It's all, you see, because I'm a good, organized, overachieving parent. (That's what I've been telling myself. You laugh, but really, I have been. No lack of pride there.) But you want to know the truth? I'm flipping out of control! Split that into two sentences, actually: I'm flipping out, and I am
I'm suffering from a case of Maternal Kindergarten Stress Disorder, a tsunami of jangled nerves and busy-body energy in anticipation of my child beginning kindergarten, accompanied by all the same nesting behaviors I had the weeks leading up to the birth of my dear children. It's not fear, really. Just an intense need to pull things together and go a little OCD, which just isn't my style. I've even noticed some nervous behaviors in Lorelei this week, my little mirror, and I think she's been more attuned to my own emotions than even I have been.

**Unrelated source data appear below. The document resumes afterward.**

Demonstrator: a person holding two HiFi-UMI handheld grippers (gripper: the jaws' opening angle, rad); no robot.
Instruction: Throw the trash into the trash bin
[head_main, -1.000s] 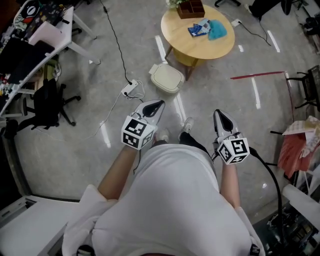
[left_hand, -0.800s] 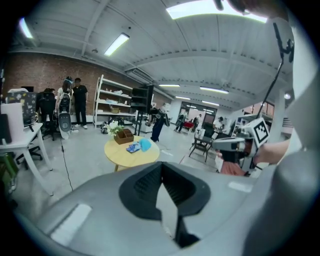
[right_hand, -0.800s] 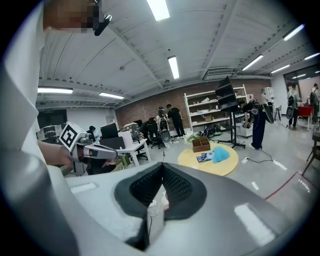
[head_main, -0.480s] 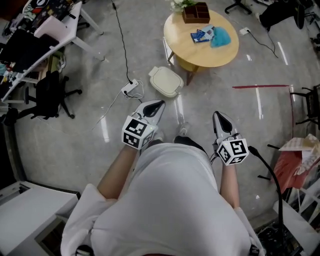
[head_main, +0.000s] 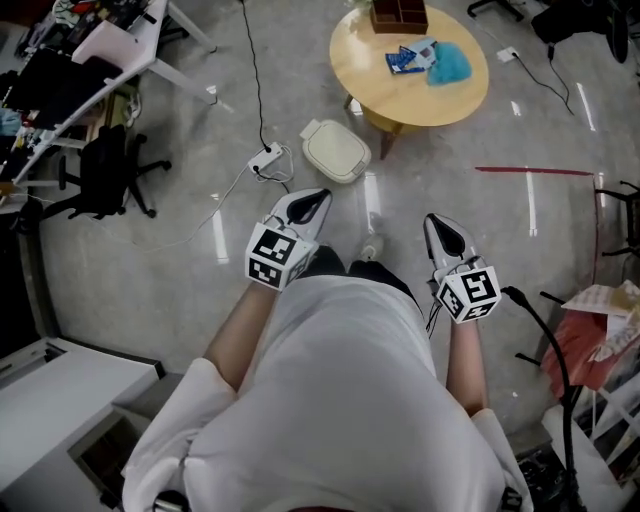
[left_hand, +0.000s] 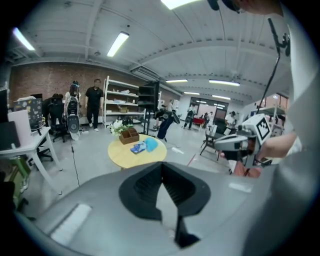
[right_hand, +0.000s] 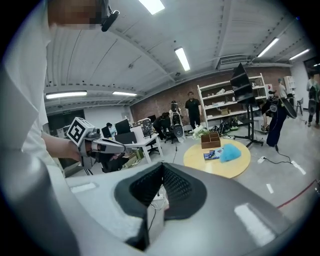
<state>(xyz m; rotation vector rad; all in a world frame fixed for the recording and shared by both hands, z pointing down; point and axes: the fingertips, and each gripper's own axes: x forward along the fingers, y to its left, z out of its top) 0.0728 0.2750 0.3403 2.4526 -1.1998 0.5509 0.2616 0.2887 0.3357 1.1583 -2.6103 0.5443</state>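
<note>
At the lower centre of the head view, the left gripper (head_main: 314, 199) and the right gripper (head_main: 440, 224) are held out over the grey floor (head_main: 180, 280). Each has its jaws closed tip to tip, with nothing between them. Ahead of the left gripper, a cream lidded bin (head_main: 336, 150) stands on the floor near a white power strip (head_main: 265, 158). Farther out, the round wooden table (head_main: 400, 92) carries the trash. A crumpled blue wad (head_main: 452, 62) lies just beside a blue packet (head_main: 406, 60), near a brown wooden organiser (head_main: 399, 14).
</note>
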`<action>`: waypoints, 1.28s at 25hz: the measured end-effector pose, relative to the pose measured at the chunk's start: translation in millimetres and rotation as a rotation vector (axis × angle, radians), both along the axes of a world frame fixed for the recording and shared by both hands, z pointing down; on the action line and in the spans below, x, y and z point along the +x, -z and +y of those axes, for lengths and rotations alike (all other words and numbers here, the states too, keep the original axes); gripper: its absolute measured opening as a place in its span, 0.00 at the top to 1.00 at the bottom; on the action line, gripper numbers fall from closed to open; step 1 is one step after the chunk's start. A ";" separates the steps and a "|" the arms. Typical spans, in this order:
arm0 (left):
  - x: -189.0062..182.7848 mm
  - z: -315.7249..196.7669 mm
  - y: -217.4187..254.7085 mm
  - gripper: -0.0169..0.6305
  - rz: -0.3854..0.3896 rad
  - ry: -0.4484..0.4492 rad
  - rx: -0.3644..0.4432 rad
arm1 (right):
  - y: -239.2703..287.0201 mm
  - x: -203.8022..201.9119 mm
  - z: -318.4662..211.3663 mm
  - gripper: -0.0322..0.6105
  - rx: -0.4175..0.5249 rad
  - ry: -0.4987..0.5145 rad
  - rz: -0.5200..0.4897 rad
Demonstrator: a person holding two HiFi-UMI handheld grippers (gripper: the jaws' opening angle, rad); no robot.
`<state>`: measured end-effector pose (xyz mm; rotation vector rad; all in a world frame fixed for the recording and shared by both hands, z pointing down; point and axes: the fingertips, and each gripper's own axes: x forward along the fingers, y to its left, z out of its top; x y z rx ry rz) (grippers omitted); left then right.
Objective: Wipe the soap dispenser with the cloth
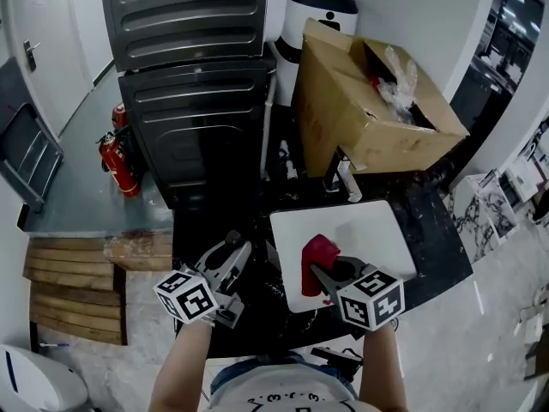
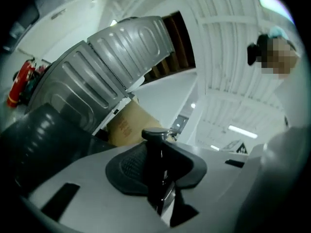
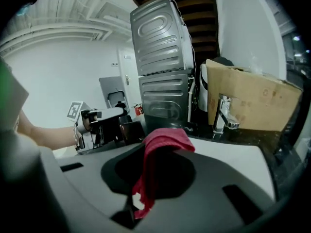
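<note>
A black soap dispenser (image 2: 156, 154) with a pump top stands upright between the jaws of my left gripper (image 2: 158, 176), which is shut on it. In the head view that gripper (image 1: 241, 254) is over the dark counter left of the basin. From the right gripper view the dispenser (image 3: 130, 130) shows as a dark bottle at the left gripper's tip. A red cloth (image 1: 318, 258) hangs folded from my right gripper (image 1: 321, 273), shut on it above the basin's near left corner. The cloth (image 3: 163, 142) drapes over the right gripper's (image 3: 148, 181) jaws and hides the pads.
A white sink basin (image 1: 377, 230) sits in a black counter (image 1: 433, 230) with a chrome tap (image 1: 346, 178) behind it. An open cardboard box (image 1: 369, 101) stands behind the tap. Two stacked grey machines (image 1: 193, 75) rise at left, a red fire extinguisher (image 1: 117, 163) beside them.
</note>
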<state>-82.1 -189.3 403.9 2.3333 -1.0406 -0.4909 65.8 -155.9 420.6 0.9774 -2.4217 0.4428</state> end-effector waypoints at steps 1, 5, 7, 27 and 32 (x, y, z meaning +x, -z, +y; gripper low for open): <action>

It turns out, I'm doing whatever I can to siphon this excess energy into creative, motivational and systematic endeavors, because that's just what I do to manage stress, regardless of whether I even realize that I am stressed (until now, I was utterly clueless--again, how deft of me). Some people shop... take up boot camp... overeat (I will say, I did have several baskets of fries last night at Red Robin on Grammy Great's paycheck--thankfully refills are free). Me? I get to work at "family business systems" like it is a business--it brings the control back. It's Kindergarten Stress therapy.
Don't get me wrong, I am (sincerely) thrilled that L's going into kindergarten, because I'm pretty sure she's going to love it. But when people ask me how I'm feeling, I gloss over the magnitude of what this does to my mothering heart, and instead say, "It's only half-day, so it's not a big transition at all, really." That's where I've gotten lost in my own lie. Who am I kidding? It's obviously a huge transition for me and for Lorelei, or I wouldn't be on this strange manic artsy fartsy, expert parenting spree right now to cope.
So that's just me coming clean, though I suspect you already had realized all of this, to which I say, Shame on you, not telling me! An intervention could have done me well.